The proposal states that commercial breeding facilities might raise animals in “horrible conditions” that feature neglect, abuse and suffering.
“As a result of the inhumane conditions these animals are produced in, they often suffer from disease, and other physical, emotional and behaviour problems,” the motion reads.
The ban stipulates that cats, dogs and rabbits cannot be sold in retail outlets, but stores can have animals that are available for adoption through recognized animal rescue societies or shelter organizations.
Granville Pet and Garden is currently the only store in Vancouver that sells dogs and cats – listing the live animals on its website as for sale. But the pets aren't on display inside.
"They're actually kept in the back," said Kathy Powelson with Paws for Hope Animal Foundation.
"They won't allow you in the back to see the animals. You have to ask to see a specific animal, and they'll bring that animal out."

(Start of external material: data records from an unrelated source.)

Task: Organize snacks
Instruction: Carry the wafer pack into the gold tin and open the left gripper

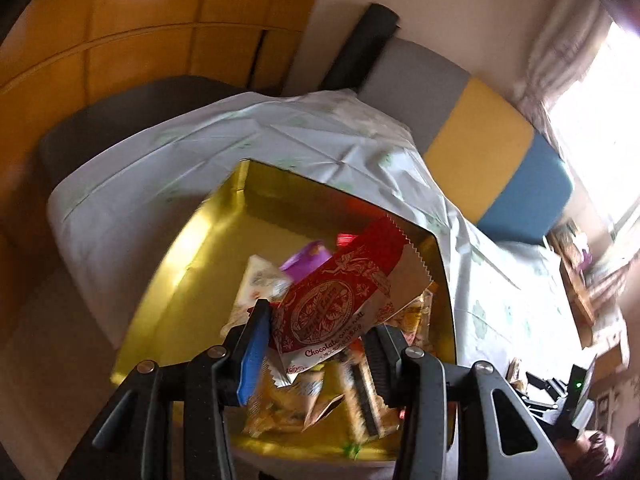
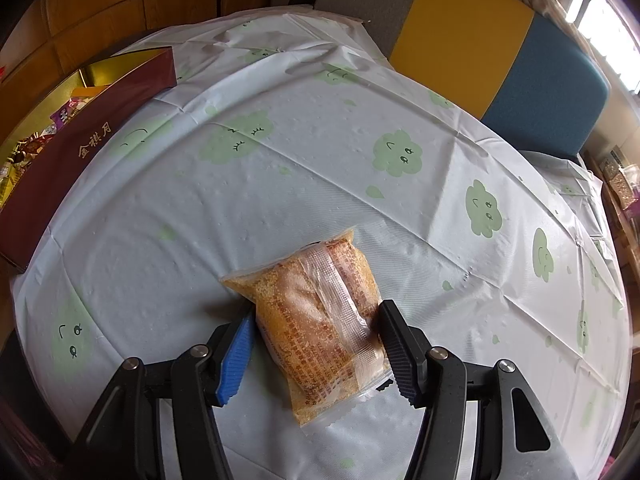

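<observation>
In the left wrist view my left gripper [image 1: 316, 332] is shut on a red chocolate packet [image 1: 340, 292], which hangs tilted over the gold-lined box [image 1: 192, 240]. Several wrapped snacks [image 1: 280, 400] lie in the box beneath it. In the right wrist view an orange clear-wrapped snack bag [image 2: 320, 300] lies on the cloud-print tablecloth [image 2: 320, 160]. My right gripper [image 2: 316, 332] straddles the bag's near half, with both pads against its sides. The same box, maroon outside [image 2: 92, 136], stands at the table's left edge in this view.
A bench with grey, yellow [image 2: 460, 24] and blue [image 2: 552, 84] cushions runs along the table's far right side. Wooden wall panels [image 1: 120, 40] stand behind the table. Cluttered shelves [image 2: 620, 176] sit at the far right under a bright window.
</observation>
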Demonstrator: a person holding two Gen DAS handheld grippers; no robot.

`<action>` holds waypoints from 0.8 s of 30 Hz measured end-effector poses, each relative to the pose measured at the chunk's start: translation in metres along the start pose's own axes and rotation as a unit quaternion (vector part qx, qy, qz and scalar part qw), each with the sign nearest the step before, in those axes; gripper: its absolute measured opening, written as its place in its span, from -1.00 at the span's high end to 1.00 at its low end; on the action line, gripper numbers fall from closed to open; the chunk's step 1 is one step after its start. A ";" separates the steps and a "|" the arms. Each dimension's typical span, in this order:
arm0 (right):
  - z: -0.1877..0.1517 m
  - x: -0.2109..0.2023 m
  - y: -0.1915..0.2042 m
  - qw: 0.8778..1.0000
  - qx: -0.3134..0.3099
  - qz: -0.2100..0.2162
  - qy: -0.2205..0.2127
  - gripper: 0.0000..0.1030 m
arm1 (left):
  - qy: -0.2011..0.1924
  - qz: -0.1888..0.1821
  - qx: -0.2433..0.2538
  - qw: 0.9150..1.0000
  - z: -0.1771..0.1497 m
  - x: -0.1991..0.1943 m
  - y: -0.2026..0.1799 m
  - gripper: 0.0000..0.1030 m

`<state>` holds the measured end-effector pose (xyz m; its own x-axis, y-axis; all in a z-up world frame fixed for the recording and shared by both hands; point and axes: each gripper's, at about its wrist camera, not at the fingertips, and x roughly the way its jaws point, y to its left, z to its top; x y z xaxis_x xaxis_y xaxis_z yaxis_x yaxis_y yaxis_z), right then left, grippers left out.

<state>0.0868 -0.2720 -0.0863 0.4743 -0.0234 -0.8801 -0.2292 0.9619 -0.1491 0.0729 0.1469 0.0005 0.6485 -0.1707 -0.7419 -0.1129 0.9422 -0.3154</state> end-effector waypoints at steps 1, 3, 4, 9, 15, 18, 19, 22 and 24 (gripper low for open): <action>0.000 0.000 0.000 1.000 -0.001 -0.001 0.000 -0.18 | 0.003 0.005 0.022 1.000 0.004 0.009 -0.008 0.11; 0.000 0.000 0.000 1.000 -0.002 -0.001 0.000 -0.18 | 0.009 0.024 0.045 0.999 0.010 0.024 -0.017 0.11; 0.000 0.000 0.000 1.000 -0.002 -0.001 0.000 -0.18 | 0.016 0.024 0.053 0.998 0.012 0.031 -0.019 0.11; 0.001 0.001 0.000 1.000 -0.003 -0.002 0.001 -0.18 | 0.066 0.034 0.084 0.994 0.016 0.083 -0.025 0.05; 0.001 0.001 0.000 1.000 -0.003 -0.002 0.001 -0.18 | 0.078 0.051 0.074 0.993 0.005 0.092 -0.020 0.01; 0.001 0.001 0.001 1.000 -0.004 -0.003 0.000 -0.18 | 0.068 0.060 0.065 0.994 0.001 0.085 -0.017 0.01; 0.001 0.001 0.001 1.000 -0.004 -0.004 0.000 -0.18 | 0.065 0.066 0.061 0.994 -0.001 0.082 -0.016 0.01; 0.001 0.001 0.001 1.000 -0.005 -0.005 0.000 -0.18 | 0.059 0.074 0.053 0.994 -0.007 0.073 -0.014 0.01; 0.001 0.001 0.002 1.000 -0.006 -0.006 0.000 -0.18 | 0.049 0.090 0.054 0.993 -0.011 0.064 -0.015 0.01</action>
<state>0.0874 -0.2697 -0.0865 0.4766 -0.0352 -0.8784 -0.2332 0.9584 -0.1649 0.1079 0.1191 -0.0488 0.5480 -0.0183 -0.8363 -0.1367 0.9844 -0.1111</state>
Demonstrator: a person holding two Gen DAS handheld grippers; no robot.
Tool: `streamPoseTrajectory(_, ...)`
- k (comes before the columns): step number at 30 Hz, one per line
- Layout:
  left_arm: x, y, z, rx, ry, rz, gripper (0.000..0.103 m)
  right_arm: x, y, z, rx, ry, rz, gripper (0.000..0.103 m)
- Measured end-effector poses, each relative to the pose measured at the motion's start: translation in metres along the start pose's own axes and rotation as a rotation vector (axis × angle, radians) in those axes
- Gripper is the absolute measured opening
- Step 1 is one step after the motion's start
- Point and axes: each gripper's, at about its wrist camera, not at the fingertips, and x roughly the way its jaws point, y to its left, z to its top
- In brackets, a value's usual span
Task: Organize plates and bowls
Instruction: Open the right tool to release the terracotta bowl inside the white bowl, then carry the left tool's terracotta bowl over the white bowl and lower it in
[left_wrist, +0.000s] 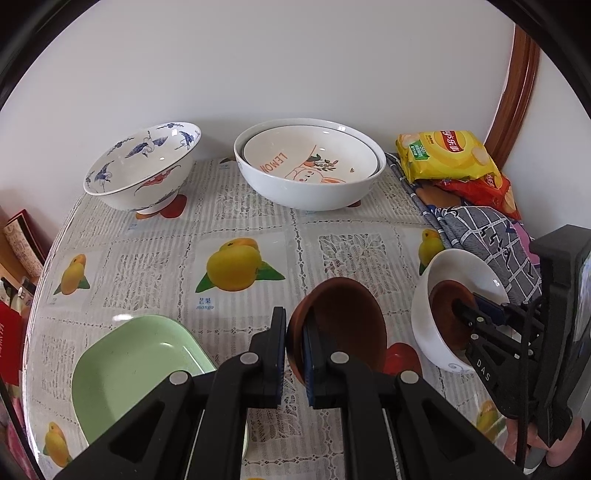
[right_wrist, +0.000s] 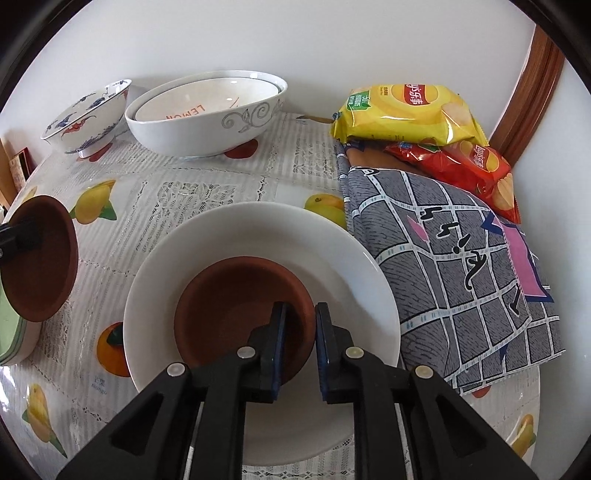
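Observation:
My left gripper (left_wrist: 294, 354) is shut on the rim of a brown clay saucer (left_wrist: 343, 325), held tilted above the table; it also shows in the right wrist view (right_wrist: 40, 258). My right gripper (right_wrist: 300, 350) has its jaws on either side of the rim of a second brown saucer (right_wrist: 236, 310), which lies inside a white bowl (right_wrist: 332, 266). A narrow gap shows between the pads, and I cannot tell if they pinch the rim. That white bowl (left_wrist: 428, 314) and right gripper (left_wrist: 476, 321) show at the right of the left wrist view.
A green dish (left_wrist: 122, 369) lies near left. At the back stand a blue-patterned bowl (left_wrist: 147, 166) and a large white bowl (left_wrist: 295, 184) with a LEMON bowl (left_wrist: 310, 155) nested inside. Chip bags (right_wrist: 406, 110) and a checked cloth (right_wrist: 461, 258) fill the right side.

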Motion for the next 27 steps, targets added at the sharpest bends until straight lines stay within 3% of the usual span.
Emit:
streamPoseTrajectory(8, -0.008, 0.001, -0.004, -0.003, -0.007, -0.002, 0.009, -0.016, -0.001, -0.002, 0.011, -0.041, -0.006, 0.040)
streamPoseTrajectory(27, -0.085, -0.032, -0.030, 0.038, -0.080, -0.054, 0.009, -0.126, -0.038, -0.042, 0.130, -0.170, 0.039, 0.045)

An employee at the store confirmed that there were cats and dogs for sale inside but wouldn't let CTV News see them, saying the owner was overseas and couldn't grant permission to the media.
Powelson said those at Paws for Hope, a foundation set up to create "purposeful companion animal protection" in B.C., are thrilled that the motion was passed.
"This is something we have been working on as an organization for five years," she said.
Amy Morris, public policy and outreach manager at the BC SPCA, praised the city for taking a proactive stand.
"We are really excited about that, to see them joining the ranks of other responsible municipalities."
The Granville store will have to stop selling the animals, Deal said, but she hopes that its owner will consider a new idea.
"Hopefully our staff can work with them on potentially having them move to a model where they have adoption animals available at the store. Many other stores do that," she said.
The BC SPCA maintains that the motion not hurt reputable and small scale breeders, saying the Canadian Kennel Club and Cat Fancier’s Association do not allow breeders to sell to pet stores in their Codes of Ethics.
However, a ban will go a long way to curb commercial and large-scale animal breeding organizations – i.e. puppy mills -- where there is little regard for animal welfare.
It will also help more abandoned and homeless animals find forever homes in the region.
“With so many cats and rabbits being abandoned and surrendered to shelters and rescues, this is the right move," said Morris.
The BC SPCA is calling on all municipalities in the province to enact similar bans.
People interested in bringing a new animal into their home can visit an animal shelter, contact a rescue or visit the home of a responsible breeder, Morris said.